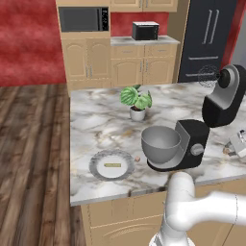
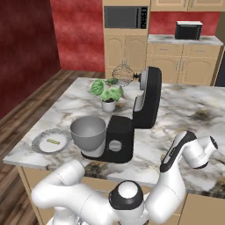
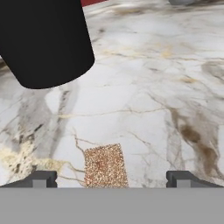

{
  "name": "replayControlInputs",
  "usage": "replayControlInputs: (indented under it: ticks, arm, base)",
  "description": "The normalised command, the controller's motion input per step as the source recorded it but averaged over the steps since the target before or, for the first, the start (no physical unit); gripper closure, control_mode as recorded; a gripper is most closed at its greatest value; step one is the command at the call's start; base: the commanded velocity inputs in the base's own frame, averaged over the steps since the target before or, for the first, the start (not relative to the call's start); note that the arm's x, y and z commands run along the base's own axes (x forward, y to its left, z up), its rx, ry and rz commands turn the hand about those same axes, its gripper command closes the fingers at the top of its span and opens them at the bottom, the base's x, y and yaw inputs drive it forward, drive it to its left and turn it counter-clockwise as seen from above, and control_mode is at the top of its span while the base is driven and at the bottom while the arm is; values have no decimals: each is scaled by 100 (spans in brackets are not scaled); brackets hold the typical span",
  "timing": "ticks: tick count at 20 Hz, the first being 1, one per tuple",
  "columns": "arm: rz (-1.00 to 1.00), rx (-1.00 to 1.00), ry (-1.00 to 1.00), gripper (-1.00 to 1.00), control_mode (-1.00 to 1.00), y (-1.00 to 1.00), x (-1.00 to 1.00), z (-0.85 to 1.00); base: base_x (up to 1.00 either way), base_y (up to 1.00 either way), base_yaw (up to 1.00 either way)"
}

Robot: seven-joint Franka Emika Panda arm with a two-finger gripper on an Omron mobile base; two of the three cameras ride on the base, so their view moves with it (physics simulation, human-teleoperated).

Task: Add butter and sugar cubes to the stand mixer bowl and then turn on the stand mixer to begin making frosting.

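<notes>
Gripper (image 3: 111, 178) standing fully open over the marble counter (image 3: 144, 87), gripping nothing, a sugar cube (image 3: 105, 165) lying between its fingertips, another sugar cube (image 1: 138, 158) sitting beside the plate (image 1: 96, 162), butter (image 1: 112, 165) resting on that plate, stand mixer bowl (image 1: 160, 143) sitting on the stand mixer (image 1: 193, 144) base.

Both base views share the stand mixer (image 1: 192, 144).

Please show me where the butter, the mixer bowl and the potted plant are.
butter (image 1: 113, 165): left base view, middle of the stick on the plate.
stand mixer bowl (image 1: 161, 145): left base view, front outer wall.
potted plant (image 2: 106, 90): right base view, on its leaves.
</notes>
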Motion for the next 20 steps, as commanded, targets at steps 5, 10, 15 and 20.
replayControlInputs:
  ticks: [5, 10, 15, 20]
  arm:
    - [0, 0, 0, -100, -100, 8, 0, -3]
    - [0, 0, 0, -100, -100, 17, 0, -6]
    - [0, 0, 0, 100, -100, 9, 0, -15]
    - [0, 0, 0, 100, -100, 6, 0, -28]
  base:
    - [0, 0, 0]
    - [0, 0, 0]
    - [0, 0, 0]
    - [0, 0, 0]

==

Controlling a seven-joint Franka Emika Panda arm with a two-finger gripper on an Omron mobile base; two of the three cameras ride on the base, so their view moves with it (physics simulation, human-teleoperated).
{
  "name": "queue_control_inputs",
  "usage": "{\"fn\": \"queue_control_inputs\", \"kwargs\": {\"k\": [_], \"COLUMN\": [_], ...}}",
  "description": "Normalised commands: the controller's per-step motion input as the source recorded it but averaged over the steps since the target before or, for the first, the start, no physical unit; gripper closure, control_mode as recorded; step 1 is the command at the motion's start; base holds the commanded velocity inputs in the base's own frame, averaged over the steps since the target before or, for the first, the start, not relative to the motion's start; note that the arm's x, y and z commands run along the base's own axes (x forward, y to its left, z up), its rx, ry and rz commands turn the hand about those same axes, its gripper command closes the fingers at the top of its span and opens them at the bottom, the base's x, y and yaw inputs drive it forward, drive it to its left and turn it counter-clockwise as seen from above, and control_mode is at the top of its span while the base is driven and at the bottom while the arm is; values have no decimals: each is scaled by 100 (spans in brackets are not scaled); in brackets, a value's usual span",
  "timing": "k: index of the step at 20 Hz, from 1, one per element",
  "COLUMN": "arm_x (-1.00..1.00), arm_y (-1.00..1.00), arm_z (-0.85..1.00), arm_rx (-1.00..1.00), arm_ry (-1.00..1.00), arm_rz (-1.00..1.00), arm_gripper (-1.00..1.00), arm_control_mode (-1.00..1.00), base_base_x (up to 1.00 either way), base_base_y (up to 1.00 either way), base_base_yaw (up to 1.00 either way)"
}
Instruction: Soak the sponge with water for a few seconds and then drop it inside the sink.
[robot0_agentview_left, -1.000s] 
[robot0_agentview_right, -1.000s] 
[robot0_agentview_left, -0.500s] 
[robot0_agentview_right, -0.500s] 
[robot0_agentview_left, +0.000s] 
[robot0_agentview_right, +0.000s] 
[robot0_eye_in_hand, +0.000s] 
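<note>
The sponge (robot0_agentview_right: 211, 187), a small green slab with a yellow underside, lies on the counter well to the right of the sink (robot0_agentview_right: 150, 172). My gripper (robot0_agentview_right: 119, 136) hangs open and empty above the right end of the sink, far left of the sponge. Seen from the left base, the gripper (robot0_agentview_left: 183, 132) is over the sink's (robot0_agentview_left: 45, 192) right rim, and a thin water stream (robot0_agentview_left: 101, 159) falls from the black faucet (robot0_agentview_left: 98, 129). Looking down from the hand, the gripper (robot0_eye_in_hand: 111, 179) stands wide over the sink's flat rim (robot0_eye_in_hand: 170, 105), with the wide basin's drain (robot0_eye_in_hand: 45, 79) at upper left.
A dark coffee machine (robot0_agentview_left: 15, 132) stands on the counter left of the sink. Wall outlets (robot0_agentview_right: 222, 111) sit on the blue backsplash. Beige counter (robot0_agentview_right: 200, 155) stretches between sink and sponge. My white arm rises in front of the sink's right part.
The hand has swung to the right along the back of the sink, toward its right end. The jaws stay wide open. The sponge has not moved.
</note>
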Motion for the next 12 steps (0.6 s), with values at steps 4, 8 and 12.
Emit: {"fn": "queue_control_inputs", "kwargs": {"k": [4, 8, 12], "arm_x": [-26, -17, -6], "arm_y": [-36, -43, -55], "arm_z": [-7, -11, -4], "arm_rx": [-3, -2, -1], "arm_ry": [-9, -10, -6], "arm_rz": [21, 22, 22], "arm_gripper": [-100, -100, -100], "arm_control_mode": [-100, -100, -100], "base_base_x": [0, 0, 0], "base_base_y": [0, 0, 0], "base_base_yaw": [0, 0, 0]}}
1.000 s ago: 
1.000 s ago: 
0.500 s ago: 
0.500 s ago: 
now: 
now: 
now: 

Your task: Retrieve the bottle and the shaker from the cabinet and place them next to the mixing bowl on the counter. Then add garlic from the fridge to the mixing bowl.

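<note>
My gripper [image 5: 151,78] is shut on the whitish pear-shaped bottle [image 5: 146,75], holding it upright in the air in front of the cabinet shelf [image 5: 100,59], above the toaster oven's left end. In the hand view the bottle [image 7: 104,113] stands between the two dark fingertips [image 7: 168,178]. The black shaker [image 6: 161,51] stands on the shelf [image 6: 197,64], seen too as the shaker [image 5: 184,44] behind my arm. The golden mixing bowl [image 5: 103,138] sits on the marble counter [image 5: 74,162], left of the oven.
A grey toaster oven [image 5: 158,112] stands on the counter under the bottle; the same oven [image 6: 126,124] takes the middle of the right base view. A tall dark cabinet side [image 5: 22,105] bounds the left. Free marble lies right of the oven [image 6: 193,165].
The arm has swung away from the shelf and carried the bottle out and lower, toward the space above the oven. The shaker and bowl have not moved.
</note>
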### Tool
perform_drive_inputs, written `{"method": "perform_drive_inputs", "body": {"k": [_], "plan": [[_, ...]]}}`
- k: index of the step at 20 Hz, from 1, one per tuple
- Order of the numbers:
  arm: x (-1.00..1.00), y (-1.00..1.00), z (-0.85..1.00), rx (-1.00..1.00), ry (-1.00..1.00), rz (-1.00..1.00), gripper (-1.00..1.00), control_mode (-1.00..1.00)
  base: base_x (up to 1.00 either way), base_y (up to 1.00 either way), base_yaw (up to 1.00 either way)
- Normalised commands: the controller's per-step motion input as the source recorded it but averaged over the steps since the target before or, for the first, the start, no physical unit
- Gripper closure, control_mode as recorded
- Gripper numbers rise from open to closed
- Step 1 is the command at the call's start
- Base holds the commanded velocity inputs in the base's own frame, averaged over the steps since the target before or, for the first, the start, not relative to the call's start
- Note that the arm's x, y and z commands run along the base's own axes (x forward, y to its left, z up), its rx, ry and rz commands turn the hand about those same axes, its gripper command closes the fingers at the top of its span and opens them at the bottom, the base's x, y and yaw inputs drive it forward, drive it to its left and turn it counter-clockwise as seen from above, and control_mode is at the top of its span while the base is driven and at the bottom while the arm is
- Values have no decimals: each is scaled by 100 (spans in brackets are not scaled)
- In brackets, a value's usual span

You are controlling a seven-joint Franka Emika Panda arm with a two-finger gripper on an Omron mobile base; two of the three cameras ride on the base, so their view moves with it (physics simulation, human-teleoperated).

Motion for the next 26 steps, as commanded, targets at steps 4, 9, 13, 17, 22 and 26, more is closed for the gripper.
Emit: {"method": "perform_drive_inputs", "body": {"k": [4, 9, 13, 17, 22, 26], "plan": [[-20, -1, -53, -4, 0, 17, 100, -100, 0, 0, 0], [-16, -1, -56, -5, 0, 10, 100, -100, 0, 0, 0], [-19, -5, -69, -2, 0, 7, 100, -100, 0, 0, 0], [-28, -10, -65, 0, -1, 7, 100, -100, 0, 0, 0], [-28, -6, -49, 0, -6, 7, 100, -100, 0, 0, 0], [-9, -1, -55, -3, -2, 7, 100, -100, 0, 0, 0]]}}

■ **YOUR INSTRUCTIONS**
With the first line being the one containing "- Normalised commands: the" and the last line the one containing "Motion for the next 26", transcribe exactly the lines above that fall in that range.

■ **ANSWER**
- Normalised commands: the controller's per-step motion input as the source recorded it but averaged over the steps since the target before or, for the first, the start, no physical unit
- Gripper closure, control_mode as recorded
- Gripper numbers rise from open to closed
- Step 1 is the command at the call's start
- Base holds the commanded velocity inputs in the base's own frame, averaged over the steps since the target before or, for the first, the start, not relative to the call's start
- Note that the arm's x, y and z commands run along the base's own axes (x forward, y to its left, z up), its rx, ry and rz commands turn the hand about those same axes, its gripper command closes the fingers at the top of its span and opens them at the bottom, the base's x, y and yaw inputs drive it forward, drive it to its left and turn it counter-clockwise as seen from above, and control_mode is at the top of its span while the base is driven and at the bottom while the arm is
- Values have no decimals: each is scaled by 100 (spans in brackets are not scaled)
- In brackets, a value's usual span

You are controlling a seven-joint Franka Emika Panda arm with a two-finger gripper on an Omron mobile base; two of the three cameras ride on the base, so their view moves with it (physics simulation, human-teleoperated).

Motion for the next 26 steps, as commanded, targets at steps 4, 9, 13, 17, 22 and 26, more is closed for the gripper.

There's nothing left to add to the answer.